Abdoulaye Wilane appelle le Gouvernement à assumer ses choix économiques et à expliquer clairement le coût du programme conclu avec le Fonds monétaire international. Le porte-parole du Parti socialiste refuse de lui accorder un « chèque en blanc ».

La situation financière du Sénégal est grave, reconnaît-il. La dette est lourde et les marges de manœuvre sont réduites. Le pays doit aussi restaurer sa crédibilité financière. Mais, après plus de deux années au pouvoir, l’exécutif ne peut plus limiter son discours à l’héritage des régimes précédents.

La position d’Abdoulaye Wilane sur le FMI repose sur une exigence de clarté. « Le Gouvernement doit présenter l’équation avant de présenter la facture », affirme-t-il. Dans un entretien au micro de Dakaractu Mbour, il demande notamment que les autorités indiquent les recettes supplémentaires attendues, les dépenses qui pourraient être réduites et les catégories qui seront protégées.
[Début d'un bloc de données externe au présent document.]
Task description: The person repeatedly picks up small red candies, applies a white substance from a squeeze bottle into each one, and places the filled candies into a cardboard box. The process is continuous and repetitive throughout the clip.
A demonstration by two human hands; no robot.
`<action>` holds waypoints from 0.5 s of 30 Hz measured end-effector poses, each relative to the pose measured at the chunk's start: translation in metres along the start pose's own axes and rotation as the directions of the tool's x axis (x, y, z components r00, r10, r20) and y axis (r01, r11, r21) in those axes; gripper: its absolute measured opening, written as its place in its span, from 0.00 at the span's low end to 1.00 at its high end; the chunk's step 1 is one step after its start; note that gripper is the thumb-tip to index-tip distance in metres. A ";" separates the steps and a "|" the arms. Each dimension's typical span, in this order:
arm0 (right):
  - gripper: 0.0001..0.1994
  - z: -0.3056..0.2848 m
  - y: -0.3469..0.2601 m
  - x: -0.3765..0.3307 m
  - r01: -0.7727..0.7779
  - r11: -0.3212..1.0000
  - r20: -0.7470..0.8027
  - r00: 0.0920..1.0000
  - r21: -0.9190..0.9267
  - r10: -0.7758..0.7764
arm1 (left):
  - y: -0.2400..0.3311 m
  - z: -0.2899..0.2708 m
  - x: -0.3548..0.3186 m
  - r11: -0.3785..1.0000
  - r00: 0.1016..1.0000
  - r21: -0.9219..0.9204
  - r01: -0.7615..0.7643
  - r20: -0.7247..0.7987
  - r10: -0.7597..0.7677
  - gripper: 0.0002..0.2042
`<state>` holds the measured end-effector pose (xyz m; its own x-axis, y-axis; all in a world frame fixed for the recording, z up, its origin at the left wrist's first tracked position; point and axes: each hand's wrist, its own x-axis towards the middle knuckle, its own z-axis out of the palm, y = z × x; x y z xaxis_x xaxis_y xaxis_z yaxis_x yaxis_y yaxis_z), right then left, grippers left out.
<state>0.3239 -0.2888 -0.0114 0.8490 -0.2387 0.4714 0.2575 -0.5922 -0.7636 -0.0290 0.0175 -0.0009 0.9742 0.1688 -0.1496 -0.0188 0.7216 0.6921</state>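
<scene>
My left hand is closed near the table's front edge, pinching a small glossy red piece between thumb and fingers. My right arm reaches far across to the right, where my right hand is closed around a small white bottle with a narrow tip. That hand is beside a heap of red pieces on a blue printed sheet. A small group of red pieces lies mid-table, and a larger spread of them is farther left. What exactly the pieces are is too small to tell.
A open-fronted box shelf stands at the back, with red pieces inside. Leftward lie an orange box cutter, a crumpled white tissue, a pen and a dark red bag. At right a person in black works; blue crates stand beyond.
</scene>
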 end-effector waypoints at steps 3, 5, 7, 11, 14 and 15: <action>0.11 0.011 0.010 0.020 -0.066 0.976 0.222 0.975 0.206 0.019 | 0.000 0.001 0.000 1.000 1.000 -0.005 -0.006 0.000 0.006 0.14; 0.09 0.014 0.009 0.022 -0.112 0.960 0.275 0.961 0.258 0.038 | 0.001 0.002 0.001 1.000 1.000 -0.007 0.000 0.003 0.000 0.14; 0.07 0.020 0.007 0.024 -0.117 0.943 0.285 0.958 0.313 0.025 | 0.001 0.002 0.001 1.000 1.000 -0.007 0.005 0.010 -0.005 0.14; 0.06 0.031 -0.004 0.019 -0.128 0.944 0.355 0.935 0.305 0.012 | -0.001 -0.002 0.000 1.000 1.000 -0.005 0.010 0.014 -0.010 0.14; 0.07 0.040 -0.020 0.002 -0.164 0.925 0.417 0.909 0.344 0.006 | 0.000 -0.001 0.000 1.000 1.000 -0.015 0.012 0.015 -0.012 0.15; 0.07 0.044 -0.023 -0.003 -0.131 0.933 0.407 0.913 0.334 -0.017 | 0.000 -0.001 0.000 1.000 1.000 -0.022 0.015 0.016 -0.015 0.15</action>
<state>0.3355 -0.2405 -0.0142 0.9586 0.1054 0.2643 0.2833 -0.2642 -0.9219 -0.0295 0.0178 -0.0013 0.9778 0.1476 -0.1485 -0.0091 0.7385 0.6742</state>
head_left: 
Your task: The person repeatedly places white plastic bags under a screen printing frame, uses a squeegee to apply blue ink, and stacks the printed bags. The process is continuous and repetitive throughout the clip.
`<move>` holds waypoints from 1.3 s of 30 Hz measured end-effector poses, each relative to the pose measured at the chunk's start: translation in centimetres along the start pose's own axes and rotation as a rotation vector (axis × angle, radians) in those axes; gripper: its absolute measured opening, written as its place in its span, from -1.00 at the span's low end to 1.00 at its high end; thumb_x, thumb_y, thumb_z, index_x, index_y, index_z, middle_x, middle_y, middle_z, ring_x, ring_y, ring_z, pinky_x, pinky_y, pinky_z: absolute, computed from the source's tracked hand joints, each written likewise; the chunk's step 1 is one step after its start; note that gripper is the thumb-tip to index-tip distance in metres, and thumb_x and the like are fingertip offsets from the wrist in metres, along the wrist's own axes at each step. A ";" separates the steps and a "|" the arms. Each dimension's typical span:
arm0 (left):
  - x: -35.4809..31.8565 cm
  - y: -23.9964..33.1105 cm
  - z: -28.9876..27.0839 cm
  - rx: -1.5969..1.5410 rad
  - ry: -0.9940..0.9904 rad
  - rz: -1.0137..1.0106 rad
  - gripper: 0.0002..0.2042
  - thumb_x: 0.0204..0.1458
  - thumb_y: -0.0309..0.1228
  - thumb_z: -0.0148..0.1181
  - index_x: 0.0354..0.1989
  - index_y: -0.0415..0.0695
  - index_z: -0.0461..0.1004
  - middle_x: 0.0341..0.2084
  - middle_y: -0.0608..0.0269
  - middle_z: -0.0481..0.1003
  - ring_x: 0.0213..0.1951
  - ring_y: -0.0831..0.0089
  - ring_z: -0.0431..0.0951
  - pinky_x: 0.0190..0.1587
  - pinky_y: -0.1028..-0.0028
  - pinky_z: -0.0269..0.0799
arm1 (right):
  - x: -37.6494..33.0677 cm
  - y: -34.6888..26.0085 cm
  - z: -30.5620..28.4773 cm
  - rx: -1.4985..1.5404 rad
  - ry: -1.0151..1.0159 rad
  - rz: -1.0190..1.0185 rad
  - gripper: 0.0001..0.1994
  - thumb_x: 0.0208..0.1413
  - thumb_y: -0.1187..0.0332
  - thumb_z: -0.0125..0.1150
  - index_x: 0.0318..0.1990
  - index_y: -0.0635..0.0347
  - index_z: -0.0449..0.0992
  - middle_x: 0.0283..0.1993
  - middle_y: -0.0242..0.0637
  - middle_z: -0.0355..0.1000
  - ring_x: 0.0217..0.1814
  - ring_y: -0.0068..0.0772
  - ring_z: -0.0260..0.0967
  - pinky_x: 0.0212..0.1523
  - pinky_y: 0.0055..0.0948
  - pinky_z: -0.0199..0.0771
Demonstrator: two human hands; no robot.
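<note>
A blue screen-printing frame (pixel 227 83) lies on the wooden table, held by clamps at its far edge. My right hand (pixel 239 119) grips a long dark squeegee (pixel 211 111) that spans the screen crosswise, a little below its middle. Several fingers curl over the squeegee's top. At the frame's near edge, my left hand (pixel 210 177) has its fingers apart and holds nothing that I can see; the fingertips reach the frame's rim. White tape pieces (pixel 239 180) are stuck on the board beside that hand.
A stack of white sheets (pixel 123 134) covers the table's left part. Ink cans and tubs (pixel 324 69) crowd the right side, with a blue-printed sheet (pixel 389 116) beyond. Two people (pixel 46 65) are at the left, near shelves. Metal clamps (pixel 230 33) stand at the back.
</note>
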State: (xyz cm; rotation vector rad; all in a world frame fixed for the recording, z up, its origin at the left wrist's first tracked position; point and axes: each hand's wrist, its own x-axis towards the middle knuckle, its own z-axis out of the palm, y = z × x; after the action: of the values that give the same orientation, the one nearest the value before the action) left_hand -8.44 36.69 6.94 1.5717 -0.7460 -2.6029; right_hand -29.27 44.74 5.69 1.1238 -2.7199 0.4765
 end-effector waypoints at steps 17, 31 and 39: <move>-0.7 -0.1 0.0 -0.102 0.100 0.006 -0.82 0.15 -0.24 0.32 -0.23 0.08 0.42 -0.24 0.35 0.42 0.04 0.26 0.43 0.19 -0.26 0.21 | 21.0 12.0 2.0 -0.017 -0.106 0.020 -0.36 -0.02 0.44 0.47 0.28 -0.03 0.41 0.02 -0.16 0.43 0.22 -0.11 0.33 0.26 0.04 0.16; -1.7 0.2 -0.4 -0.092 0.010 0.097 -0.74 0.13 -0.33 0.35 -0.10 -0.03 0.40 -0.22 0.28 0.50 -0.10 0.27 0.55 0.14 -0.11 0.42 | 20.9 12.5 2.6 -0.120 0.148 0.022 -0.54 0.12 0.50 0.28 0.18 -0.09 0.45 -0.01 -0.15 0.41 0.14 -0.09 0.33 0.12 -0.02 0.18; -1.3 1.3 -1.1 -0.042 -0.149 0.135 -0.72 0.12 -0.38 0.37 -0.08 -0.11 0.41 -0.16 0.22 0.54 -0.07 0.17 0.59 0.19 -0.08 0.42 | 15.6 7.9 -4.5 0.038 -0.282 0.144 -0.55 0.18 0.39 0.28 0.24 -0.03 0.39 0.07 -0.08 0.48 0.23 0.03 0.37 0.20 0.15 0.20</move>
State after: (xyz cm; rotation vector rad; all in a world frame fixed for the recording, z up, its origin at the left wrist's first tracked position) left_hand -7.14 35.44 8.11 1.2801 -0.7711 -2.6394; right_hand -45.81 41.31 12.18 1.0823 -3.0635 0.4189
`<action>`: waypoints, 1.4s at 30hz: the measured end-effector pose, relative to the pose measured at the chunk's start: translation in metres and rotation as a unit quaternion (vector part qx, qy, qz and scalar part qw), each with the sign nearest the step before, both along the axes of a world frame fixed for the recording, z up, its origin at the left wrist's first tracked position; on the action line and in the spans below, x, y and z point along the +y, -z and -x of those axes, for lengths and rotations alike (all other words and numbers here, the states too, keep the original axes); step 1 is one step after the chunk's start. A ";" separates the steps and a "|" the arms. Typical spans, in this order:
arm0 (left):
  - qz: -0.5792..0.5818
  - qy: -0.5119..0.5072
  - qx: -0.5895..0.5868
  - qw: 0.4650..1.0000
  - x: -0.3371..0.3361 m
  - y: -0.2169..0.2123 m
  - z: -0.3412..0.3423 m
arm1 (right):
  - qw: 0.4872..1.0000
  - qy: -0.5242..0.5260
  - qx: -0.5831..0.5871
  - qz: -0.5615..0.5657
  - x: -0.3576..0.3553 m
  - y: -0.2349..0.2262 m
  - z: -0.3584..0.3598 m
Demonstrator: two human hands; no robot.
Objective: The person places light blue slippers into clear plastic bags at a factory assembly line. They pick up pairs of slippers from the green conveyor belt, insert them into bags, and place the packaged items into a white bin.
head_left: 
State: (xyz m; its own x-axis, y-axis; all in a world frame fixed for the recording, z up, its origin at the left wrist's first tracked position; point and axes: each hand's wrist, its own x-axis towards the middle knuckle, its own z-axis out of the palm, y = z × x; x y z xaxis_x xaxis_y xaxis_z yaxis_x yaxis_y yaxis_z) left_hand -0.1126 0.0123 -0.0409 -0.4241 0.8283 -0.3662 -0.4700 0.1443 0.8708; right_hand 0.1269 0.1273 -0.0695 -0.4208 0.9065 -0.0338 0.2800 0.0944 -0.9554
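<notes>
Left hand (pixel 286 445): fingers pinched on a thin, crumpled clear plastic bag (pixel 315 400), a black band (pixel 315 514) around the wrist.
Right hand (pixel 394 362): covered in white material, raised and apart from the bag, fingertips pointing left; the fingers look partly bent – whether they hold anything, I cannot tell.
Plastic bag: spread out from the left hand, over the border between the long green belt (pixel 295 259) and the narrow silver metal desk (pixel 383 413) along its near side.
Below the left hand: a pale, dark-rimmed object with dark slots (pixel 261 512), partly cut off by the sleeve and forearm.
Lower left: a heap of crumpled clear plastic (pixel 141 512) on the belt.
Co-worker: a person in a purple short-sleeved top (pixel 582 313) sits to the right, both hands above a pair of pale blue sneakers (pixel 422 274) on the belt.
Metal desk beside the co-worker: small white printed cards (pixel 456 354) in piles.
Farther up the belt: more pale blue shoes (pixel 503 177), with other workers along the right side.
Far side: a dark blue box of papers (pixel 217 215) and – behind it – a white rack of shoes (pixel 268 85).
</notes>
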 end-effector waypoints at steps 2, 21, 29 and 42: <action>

Les 2,2 milliards de dollars ne seront pas disponibles immédiatement

Le responsable socialiste met aussi en garde contre une présentation simplifiée du montant de 2,2 milliards de dollars associé au programme avec le FMI. Cette somme correspond à un dispositif prévu sur trois ans, avec des procédures et des décaissements progressifs.

Elle ne doit donc pas être présentée comme un montant immédiatement disponible dans les caisses de l’État. Pour Wilane, cette précision est nécessaire après la succession de chiffres et d’annonces sur les finances publiques.

Son autre préoccupation concerne le coût du redressement pour les ménages. Les factures d’électricité, le transport, les loyers, la santé, la scolarité et l’alimentation sont directement touchés par les décisions budgétaires. Les commerçants, les artisans, les agriculteurs, les salariés et les petites entreprises vivent déjà sous pression, estime-t-il.

L’État appelé à montrer l’exemple

Avant de demander de nouveaux sacrifices aux Sénégalais, Abdoulaye Wilane veut un examen du fonctionnement de l’État. Il cite les dépenses improductives, les doublons administratifs, le gaspillage et les charges qui ne seraient plus justifiables au regard de la situation actuelle.

Le porte-parole du Parti socialiste reconnaît que le train de vie de l’État n’explique pas à lui seul les difficultés financières du pays. Il maintient toutefois qu’un État qui sollicite un effort de la population doit commencer par donner l’exemple.

Il refuse que les salariés, les retraités, les classes moyennes, les familles et les petites entreprises servent durablement de variables d’ajustement. Les réformes des subventions font partie des sujets sur lesquels il demande une protection ciblée des populations.